Cost-effectiveness estimates

Committee's preferred estimates

3.19 The company and EAG base-case deterministic ICERs were £42,415 and £95,821 per QALY gained, respectively. The probabilistic ICERs were £42,268 and £96,353 per QALY gained, respectively.

The EAG preferred to assume that:

  • the SUNNY trials data is used for BSC transition probabilities (section 3.12)

  • BSC costs are based on treatments used in the placebo arms of SUNNY trials (section 3.15)

  • there is no up-titration of secukinumab (section 3.10)

  • surgery costs include minor procedures (section 3.16)

  • outpatient visits are adjusted to remove potential double counting (section 3.18).

The committee preferred to assume that:

  • treatment-specific utility values are applied up to week 16 only (section 3.14)

  • BSC treatment costs are aligned with treatments used in the SUNNY trials (section 3.15)

  • there is no up-titration of secukinumab (section 3.10)

  • secukinumab is stopped for people who have no response in the maintenance phase (section 3.11)

  • surgery costs include minor procedures (section 3.16)

  • outpatient visits adjusted to remove potential double counting (section 3.18).

The committee could not conclude on a preferred ICER because neither the company nor the EAG's estimates of response over time for people on BSC showed face validity.
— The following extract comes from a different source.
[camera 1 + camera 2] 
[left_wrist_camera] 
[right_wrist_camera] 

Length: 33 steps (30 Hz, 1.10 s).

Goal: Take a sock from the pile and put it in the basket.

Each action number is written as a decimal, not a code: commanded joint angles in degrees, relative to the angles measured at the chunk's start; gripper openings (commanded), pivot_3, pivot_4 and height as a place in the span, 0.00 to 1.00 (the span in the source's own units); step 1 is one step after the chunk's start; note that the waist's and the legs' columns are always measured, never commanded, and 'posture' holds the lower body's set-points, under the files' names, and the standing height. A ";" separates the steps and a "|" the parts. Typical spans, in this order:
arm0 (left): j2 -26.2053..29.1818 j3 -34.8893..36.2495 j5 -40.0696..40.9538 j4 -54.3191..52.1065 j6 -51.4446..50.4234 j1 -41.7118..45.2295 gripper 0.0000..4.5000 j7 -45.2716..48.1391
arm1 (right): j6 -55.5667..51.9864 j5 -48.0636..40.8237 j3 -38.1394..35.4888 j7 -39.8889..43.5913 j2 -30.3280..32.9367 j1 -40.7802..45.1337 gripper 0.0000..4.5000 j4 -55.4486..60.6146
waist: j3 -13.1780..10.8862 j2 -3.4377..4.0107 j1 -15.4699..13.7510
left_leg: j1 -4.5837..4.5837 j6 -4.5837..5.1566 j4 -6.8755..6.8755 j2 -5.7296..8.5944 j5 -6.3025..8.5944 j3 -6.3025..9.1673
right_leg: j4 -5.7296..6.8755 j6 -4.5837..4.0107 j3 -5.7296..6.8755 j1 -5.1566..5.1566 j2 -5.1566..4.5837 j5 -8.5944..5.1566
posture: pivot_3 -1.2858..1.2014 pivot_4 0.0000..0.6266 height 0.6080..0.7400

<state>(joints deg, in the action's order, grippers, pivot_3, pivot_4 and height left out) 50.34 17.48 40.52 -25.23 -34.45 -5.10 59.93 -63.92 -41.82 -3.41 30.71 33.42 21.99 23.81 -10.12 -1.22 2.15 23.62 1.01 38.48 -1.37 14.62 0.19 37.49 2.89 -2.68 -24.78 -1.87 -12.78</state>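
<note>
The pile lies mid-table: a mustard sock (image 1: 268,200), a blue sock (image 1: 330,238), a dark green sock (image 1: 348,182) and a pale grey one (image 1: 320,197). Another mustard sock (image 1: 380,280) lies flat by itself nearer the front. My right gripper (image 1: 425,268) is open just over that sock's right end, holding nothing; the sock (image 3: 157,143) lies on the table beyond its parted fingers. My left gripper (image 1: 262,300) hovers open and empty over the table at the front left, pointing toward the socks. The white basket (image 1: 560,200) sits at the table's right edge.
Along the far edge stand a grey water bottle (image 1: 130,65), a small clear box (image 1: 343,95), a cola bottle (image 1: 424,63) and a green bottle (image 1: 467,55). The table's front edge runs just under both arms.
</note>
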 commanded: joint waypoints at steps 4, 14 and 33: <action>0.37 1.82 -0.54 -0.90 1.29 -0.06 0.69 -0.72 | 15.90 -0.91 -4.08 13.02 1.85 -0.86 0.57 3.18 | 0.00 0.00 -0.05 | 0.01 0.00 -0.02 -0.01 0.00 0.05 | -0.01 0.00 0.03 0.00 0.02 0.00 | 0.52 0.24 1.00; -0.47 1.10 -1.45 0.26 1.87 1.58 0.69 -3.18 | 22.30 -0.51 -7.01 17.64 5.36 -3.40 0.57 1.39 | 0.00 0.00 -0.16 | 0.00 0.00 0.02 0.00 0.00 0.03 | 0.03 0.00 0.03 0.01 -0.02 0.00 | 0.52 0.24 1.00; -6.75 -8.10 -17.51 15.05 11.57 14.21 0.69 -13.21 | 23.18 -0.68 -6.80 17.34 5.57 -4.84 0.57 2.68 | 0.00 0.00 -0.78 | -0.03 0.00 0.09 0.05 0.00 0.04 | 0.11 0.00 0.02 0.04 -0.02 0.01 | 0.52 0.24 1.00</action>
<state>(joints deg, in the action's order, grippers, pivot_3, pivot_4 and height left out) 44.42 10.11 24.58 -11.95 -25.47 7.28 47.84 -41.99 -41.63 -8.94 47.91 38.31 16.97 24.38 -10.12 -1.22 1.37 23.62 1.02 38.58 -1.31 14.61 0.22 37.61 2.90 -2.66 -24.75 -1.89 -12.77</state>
The committee would like to see:

  • A scenario where people who have no response in the maintenance phase of the model stop secukinumab and instead have BSC (section 3.11).

  • Scenarios where a declining proportion of people in the response state of the BSC arm is modelled over time (section 3.12).

  • Further validation of the model output with clinical expert input, and compared with additional sources of evidence to support the choice of the best source of data (section 3.12).

  • A model that reflects the responses seen in the SUNNY trials at week 16 in the secukinumab and placebo arms and at week 52 (section 3.13) in the secukinumab arm

  • A model that uses treatment pooled utility values for all health states, including the no response health state from week 16 onwards (section 3.14).

The committee considered that because of the uncertainty around the treatment used in the BSC arm and ongoing response rates for secukinumab and BSC, an acceptable ICER would be at the lower end of the £20,000 to £30,000 per QALY gained threshold range.

Other factors

Equality

3.20 The committee considered that the prevalence of HS is higher in women, particularly those of childbearing age, and in people from an African-Caribbean family background. The committee noted that these are protected characteristics under the Equality Act 2010. But because its recommendation does not restrict access to treatment for some people over others, the committee agreed that this was not a potential equality issue.

Severity

3.21 NICE's health technology evaluations manual notes that when considering overall benefits, the committee can consider decision-making modifiers. The severity modifier allows the committee to give more weight to health benefits in the most severe conditions. The company's absolute and proportional QALY shortfalls were below the cut-offs required for the severity weighting. So, the company did not consider it appropriate to apply a severity modifier. The committee agreed with the company's approach not to include a severity modifier in this population.

Uncaptured benefits

3.22 The committee did not identify additional benefits of secukinumab that were not captured in the economic modelling. So the committee concluded that all additional benefits of secukinumab had already been taken into account.

Conclusion

Recommendation

3.23 Secukinumab is not recommended for treating moderate to severe HS. The trials showed that secukinumab generally improved symptoms of moderate to severe HS compared with placebo. People in the placebo arm of the trial did not have the treatments usually offered to people with HS in UK clinical practice. So, the benefit of secukinumab is unclear. Also, the trials were both short and it is unclear what response would look like over the longer term. The cost-effectiveness estimates are all above the range NICE considers an acceptable use of NHS resources. So, secukinumab is not recommended.